Exercise goal
Repeat, line for line, only the span that opens at the "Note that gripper" line and closes at the final line below. Skip the pictures.

The data
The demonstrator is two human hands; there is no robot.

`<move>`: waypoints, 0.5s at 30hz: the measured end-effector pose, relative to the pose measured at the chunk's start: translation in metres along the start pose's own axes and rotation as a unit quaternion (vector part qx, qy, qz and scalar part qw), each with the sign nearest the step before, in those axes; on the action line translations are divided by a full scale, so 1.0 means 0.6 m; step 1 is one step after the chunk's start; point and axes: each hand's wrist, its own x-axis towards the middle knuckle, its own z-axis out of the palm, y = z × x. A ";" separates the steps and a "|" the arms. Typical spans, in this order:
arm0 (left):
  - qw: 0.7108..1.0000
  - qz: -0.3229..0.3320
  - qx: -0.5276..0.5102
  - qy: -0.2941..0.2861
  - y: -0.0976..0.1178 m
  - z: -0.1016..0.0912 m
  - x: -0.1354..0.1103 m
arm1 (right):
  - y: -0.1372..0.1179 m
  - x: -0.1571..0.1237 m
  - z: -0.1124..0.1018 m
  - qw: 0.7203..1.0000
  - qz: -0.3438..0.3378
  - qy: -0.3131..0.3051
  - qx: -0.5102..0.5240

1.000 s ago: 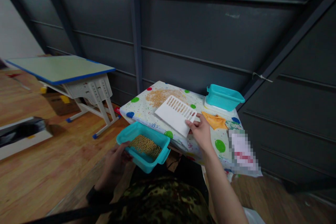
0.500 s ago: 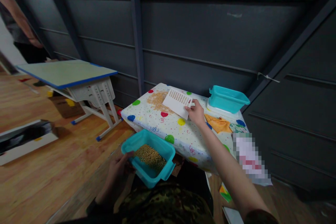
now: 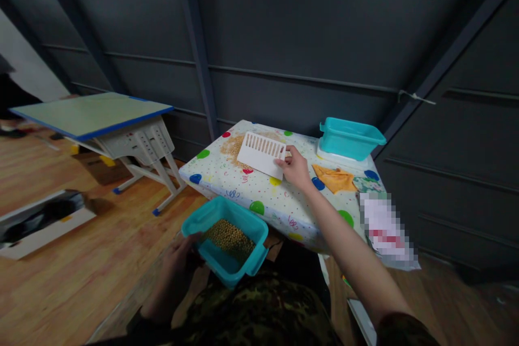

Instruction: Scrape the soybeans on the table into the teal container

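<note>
My left hand (image 3: 180, 259) grips the near left rim of a teal plastic basket (image 3: 243, 216), held in front of the table's near edge. A layer of soybeans (image 3: 231, 238) covers part of its bottom. My right hand (image 3: 295, 167) pinches the right end of a white slotted plastic board (image 3: 259, 161) between thumb and fingers. The board is tilted over a spread of soybeans (image 3: 230, 147) on the patterned tablecloth (image 3: 227, 178) and hides part of them. Whether its lower edge touches the cloth I cannot tell.
At the back right, a second teal basket (image 3: 351, 140) stands on a white base. An orange cloth (image 3: 335, 178) lies in front of it. A blurred-out white bag (image 3: 387, 232) hangs at the right edge. To the left stand a desk (image 3: 93, 111) and an open box (image 3: 48, 227) on the floor.
My right hand has shifted the white board slightly left across the scattered soybeans, and it now covers more of them. The basket in my left hand stays nearly in place. The view has turned slightly.
</note>
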 end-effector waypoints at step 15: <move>0.999 0.022 -0.023 -0.011 0.029 -0.003 -0.036 | -0.010 -0.009 0.030 0.999 -0.039 -0.016 -0.009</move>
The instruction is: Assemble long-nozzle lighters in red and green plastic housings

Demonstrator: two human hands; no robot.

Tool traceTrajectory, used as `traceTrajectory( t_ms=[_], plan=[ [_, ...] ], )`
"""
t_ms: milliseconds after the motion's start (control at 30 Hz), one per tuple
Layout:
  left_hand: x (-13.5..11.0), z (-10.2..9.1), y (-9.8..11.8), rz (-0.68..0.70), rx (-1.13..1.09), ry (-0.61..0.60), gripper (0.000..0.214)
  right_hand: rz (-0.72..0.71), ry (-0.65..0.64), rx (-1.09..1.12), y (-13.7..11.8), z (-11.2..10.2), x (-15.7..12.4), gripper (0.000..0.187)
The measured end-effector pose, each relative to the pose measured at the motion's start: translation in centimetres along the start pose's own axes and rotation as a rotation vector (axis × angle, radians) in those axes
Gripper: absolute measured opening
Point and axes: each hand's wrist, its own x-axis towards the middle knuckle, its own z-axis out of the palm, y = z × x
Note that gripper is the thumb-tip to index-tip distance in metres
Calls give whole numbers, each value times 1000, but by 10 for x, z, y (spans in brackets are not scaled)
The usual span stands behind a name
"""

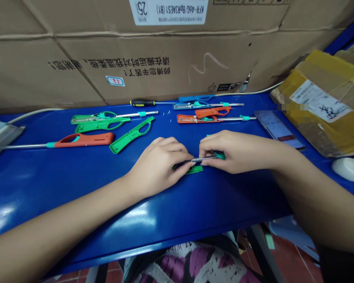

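My left hand (161,163) and my right hand (234,151) meet at the middle of the blue table (76,184). Together they pinch a green lighter part (194,169) with a thin metal tube (202,159) running between the fingertips. Both hands have their fingers curled tight around it, and most of the piece is hidden under them.
Green (102,122), orange (85,139) and blue (206,103) long-nosed lighters and half shells lie across the table behind the hands. A black-handled screwdriver (143,103) and a phone (279,129) lie there too. Cardboard boxes (153,55) wall the back; a taped parcel (327,102) sits right.
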Motion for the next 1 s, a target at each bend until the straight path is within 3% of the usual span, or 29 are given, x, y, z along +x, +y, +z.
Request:
traceTrajectory(
  t_ms=[1000],
  plan=[
    [-2, 1, 2, 53, 71, 10, 22, -52, 33, 24, 0, 5, 1, 7]
  ],
)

Expected answer
Note that gripper is the thumb-tip to index-tip distance in metres
Calls give whole numbers, each value times 1000, but by 10 for x, z, y (spans in brackets are not scaled)
The usual span stands behind a name
"""


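My left hand (161,163) and my right hand (234,151) meet at the middle of the blue table (76,184). Together they pinch a green lighter part (194,169) with a thin metal tube (202,159) running between the fingertips. Both hands have their fingers curled tight around it, and most of the piece is hidden under them.
Green (102,122), orange (85,139) and blue (206,103) long-nosed lighters and half shells lie across the table behind the hands. A black-handled screwdriver (143,103) and a phone (279,129) lie there too. Cardboard boxes (153,55) wall the back; a taped parcel (327,102) sits right.
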Motion for the next 1 s, a target at each bend until the straight path is within 3% of the usual span, or 29 are given, x, y, z along +x, +y, +z.
Request:
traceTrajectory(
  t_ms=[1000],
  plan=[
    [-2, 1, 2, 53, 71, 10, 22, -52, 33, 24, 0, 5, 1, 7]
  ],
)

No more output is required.